Jackie Kennedy se rendit en Grèce et au Maroc puis revint à Washington le 17 octobre 1963. Encore endeuillée, la Première dame mit un point d’honneur à souligner que son époux était « particulièrement gentil et compréhensif » lors d’un dîner entre amis organisé à son retour. Le Président la taquina en disant : « Peut-être que maintenant tu voudras bien venir avec nous au Texas le mois prochain ». À la suite de cet épisode, elle écrivit dans son agenda qu’elle prendrait effectivement part au voyage.
LE VOYAGE VERS DALLAS
Durant les semaines qui précédèrent la visite au Texas, la Première dame consacra le plus clair de son temps à la nouvelle résidence familiale, Wexford, construite près de Middleburg, en Virginie. Elle remplit également des fonctions de représentation dans la capitale et le 13 novembre, elle fit sa première apparition publique depuis un certain temps à l’occasion d’un événement organisé à la Maison-Blanche.
Lors d’une conversation téléphonique avec son amie Letitia Badlridge qui eut lieu autour de cette date, la Première dame lui dit : « Je vais en campagne au Texas avec Jack la semaine prochaine, et j’y vais parce que tel est mon bon plaisir. » Letitia Baldrige décela un « ton d’authentique bonheur » dans la voix de Jackie, et elle déclara que c’est ainsi qu’elle « sut instantanément que son mariage allait bien ».
D’autres personnes de l’entourage de Mrs. Kennedy et du Président affirmèrent que leur relation était au beau fixe. Clint Hill indiqua que la mort de Patrick « avait tout changé » et que « les autres agents et moi-même avons remarqué que leur relation était nettement plus soudée et ouvertement exprimée ». Pierre Salinger, porte-parole de la Maison-Blanche, témoigna de cela : « La Maison-Blanche a resserré les liens qu’il y a entre eux, a donné lieu à une compréhension mutuelle plus vaste. La mort de leur bébé les a encore plus rapprochés. »
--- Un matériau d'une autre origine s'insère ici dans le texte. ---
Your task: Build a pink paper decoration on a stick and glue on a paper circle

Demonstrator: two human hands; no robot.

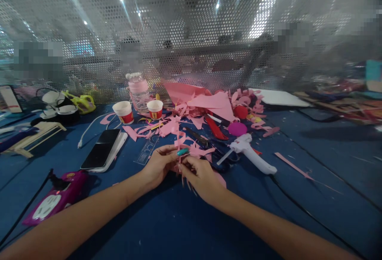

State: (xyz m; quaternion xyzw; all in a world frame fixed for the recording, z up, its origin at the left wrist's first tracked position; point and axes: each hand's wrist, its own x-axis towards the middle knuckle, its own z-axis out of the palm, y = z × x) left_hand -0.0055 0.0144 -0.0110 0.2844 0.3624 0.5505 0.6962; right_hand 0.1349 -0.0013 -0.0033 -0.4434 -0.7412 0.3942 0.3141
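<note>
My left hand [159, 164] and my right hand [203, 176] meet over the near middle of the table, fingers closed in a pinch. Between them is a cut pink paper piece [180, 137], rising above the fingertips and partly hidden by them. A long teal tip [182, 152] shows at my left thumb; it looks like a nail. Just beyond my right hand lie dark scissors [198, 136] among pink scraps. To the right, a white glue gun [252, 154] lies on its side, nozzle towards my right hand.
Behind my hands spreads a heap of pink paper [213, 105], with a purple disc [237, 129] and a red-handled tool [215, 128]. Paper cups [123, 113], a bottle [139, 93], a phone [101, 148] and a purple power strip [59, 196] stand or lie leftward. The glue gun's cord [307, 212] runs right.
</note>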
Lors des préparatifs pour son voyage au Texas en novembre 1963, Jackie Kennedy dressa une liste d’objets à emporter sur laquelle figuraient notamment ses bijoux et sacs à main favoris. Ce voyage s’annonçait comme une sorte de renouveau pour la Première dame, qui n’avait pas effectué de déplacement depuis la mort de son fils quelques mois auparavant. Il s’agissait d’une sortie tout aussi importante pour John Kennedy, qui briguait un second mandat présidentiel.
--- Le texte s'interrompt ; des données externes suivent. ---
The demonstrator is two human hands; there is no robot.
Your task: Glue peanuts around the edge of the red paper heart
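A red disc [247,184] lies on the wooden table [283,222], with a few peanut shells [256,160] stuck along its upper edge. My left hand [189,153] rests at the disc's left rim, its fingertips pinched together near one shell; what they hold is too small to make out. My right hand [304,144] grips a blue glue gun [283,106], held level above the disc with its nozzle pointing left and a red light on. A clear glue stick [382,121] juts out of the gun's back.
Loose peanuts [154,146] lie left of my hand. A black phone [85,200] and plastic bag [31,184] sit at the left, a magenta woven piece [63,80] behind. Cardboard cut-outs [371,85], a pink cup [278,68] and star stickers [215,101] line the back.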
Selon Clint Hill, si la Première dame n’était pas férue de politique, elle était toutefois déterminée à « faire tout son possible » pour aider son mari à être réélu. Le Texas était une halte cruciale dans la campagne, car le Président n’avait remporté l’État que par une faible marge en 1960. Il était convaincu qu’avoir la Première dame à ses côtés lui permettrait de s’attirer des électeurs potentiels.
Le dévouement de Jackie Kennedy envers son mari n’était pas nouveau, mais leurs rapports avaient changé depuis la mort de Patrick. La grossesse semblait même avoir donné un nouveau souffle à leur relation. Quand le Président et la Première dame s’envolèrent pour le Texas le 21 novembre 1963, leur relation était empreinte d’optimisme. Cet optimisme vis-à-vis de leur mariage n’était pas sans rappeler l’espoir général suscité dans le monde entier par l’avenir politique de John Kennedy.
On ne saura toutefois jamais combien de temps et dans quelle mesure cette proximité entre les époux Kennedy se serait maintenue. Peu après midi, le lendemain, John Kennedy fut assassiné alors qu’il traversait le centre-ville de Dallas au sein d’un cortège motorisé. Malgré le traumatisme lié au décès de son mari, Jackie Kennedy se montra digne et fit preuve d’une élégance qui aida la nation à faire son deuil. Elle devint un symbole des occasions manquées mais également un exemple de persévérance.
Cet article a initialement paru sur le site nationalgeographic.com en langue anglaise.